_Collected material:_
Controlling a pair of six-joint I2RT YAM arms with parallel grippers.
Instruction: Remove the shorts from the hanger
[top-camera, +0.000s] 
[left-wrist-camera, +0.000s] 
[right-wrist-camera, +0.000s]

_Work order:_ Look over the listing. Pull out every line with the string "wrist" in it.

_Exercise result:_
[left-wrist-camera, +0.000s] 
[right-wrist-camera, +0.000s]

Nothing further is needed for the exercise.